The painkillers from GP will probably help ,opiate based pain killers notoriously bung you up .If they don't I'd suggest supermarket own brand tablets for mild diarreah - not lopermide based but kaolin and calcium

sainsburys.co.uk/webapp/wcs...

or chemistdirect.co.uk/brands/...

both are milder than lopermide which can make you go too much the other way .

The pepto bismol makes your poo go black ,so don't panic .

I'd also suggest dioralyte or similar .I liked the ORS lemon flavoured stuff or if you google rehydration salts you can make your own .Your electrolytes get horribly out balance with diarreah and the rehydration stuff really helps .

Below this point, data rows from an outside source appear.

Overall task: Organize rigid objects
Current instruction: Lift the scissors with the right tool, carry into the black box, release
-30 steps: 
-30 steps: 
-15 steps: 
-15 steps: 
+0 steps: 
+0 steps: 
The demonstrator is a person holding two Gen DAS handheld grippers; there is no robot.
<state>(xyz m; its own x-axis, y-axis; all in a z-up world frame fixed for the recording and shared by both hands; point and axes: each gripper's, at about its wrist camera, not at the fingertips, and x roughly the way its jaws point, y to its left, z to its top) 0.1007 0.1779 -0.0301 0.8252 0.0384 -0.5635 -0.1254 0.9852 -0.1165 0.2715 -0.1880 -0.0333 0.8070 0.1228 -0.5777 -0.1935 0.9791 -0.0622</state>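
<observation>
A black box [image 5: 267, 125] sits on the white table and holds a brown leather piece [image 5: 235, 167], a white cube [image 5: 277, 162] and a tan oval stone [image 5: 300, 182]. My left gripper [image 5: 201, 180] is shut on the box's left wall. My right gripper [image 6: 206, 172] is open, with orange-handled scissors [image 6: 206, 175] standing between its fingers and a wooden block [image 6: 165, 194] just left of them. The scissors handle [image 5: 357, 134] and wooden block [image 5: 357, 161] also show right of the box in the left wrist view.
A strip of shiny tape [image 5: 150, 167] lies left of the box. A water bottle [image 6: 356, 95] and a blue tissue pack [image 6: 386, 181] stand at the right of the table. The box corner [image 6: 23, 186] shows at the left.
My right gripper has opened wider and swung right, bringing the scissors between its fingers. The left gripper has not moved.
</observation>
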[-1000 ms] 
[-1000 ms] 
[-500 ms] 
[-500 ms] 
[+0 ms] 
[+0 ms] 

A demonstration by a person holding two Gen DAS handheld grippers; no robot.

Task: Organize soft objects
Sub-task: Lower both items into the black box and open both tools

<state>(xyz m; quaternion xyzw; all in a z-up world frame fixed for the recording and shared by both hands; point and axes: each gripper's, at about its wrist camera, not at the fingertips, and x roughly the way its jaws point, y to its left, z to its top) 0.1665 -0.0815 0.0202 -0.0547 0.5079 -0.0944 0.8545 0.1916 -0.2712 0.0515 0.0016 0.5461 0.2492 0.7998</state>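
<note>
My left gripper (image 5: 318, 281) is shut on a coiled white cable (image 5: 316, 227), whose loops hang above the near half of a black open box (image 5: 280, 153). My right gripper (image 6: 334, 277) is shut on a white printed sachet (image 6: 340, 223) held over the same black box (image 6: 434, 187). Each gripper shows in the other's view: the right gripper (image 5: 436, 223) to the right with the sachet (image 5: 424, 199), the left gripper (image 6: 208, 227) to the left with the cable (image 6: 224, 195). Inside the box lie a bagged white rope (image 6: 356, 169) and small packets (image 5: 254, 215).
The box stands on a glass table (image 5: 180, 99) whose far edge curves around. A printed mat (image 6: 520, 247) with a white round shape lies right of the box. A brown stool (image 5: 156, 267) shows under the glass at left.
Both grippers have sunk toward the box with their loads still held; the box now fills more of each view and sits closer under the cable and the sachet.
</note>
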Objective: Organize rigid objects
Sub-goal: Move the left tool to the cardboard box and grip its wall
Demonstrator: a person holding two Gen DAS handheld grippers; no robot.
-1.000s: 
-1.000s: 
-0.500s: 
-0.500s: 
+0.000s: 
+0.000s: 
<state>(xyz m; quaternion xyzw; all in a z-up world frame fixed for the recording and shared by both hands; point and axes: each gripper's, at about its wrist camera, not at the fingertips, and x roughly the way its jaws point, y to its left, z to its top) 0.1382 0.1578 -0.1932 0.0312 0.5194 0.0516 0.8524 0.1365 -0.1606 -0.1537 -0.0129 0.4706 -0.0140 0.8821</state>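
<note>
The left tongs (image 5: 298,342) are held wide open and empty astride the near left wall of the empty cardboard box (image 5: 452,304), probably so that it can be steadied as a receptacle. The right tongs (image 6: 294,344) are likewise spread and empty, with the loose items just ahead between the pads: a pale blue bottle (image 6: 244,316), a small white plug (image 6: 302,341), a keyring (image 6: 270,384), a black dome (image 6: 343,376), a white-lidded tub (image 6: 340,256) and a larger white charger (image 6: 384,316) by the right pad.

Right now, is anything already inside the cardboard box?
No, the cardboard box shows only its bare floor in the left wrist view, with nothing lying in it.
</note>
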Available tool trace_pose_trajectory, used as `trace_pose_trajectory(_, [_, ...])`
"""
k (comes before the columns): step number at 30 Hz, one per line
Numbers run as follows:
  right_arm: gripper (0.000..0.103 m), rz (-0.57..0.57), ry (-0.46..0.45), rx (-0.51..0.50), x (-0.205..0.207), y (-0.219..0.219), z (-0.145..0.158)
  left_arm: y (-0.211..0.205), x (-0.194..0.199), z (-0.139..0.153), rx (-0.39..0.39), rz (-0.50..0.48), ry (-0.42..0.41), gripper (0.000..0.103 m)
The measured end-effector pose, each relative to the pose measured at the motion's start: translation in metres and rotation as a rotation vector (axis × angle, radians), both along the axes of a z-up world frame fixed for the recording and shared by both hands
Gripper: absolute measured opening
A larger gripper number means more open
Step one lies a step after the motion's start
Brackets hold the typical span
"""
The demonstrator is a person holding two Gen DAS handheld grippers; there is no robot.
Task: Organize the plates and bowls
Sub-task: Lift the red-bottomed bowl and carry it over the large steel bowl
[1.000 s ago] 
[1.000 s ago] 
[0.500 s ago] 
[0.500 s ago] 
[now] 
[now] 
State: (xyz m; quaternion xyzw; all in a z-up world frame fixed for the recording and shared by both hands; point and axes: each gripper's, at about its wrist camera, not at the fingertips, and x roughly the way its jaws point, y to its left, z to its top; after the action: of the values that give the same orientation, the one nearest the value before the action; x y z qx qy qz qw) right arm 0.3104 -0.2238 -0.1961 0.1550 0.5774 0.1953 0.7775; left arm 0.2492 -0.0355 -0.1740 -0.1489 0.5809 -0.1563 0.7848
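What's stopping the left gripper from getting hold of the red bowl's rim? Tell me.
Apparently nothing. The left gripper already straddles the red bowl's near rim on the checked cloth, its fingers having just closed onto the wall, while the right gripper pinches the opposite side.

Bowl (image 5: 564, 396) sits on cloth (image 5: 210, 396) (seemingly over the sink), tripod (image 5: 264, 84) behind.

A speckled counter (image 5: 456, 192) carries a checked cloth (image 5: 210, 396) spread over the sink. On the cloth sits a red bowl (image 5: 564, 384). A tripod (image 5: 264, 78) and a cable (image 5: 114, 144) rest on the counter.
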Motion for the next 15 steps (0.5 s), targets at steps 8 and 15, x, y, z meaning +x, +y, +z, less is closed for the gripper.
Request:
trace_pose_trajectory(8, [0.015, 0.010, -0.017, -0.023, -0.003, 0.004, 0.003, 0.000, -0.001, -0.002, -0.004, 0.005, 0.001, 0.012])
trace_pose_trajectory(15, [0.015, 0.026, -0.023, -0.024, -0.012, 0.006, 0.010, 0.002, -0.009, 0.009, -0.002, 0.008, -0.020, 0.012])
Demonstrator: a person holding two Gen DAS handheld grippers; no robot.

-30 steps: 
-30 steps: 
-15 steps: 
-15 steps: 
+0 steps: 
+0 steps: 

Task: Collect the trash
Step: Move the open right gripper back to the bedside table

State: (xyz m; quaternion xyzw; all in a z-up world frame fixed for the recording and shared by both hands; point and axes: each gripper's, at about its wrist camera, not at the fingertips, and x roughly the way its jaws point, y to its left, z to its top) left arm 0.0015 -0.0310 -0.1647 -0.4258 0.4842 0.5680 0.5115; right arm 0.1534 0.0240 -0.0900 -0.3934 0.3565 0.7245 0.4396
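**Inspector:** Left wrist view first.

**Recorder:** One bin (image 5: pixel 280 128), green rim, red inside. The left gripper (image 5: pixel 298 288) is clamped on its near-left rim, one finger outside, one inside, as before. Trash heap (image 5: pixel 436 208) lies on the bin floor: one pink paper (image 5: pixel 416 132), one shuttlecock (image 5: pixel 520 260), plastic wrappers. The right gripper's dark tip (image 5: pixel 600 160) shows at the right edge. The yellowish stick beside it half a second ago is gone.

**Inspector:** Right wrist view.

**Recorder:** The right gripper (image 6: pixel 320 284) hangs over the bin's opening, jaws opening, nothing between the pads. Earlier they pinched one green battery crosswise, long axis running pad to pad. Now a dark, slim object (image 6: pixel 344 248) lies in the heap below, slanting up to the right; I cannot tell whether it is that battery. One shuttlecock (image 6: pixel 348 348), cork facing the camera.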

My jeg was left in for ages after chemo had finished ,I think they forgot it and I had to nag .

Finally ,who is too know if your dad doesn't use the jeg feed as much as suggested ? Why not try not using it as much or using it in the day as opposed to the night ? A decent sleep is SO important to healing .

And it honestly will get better .

hugs

Hope1972 profile image
Hope1972

Hi all

Im sorry for the late reply, ive been really busy with everything.

Firstly thankyou for all of your replies and the great tips which i take everyone on board as we need as many tips as possible.

My dad still has his jeg in and still hating it lol. However if he hasnt got the runs it goes the other way with the codiene and then needs to take movicol if its not one thing its another.

The sleeping is no better either .... he takes temazapm but that doesnt work apart from making him feel crap during the next day.... he sleeps 10 mins here and there during the day but is up passing urine all night ( ive never known anyone wee as much during the night). ... i feel its becoming a psychological issue ??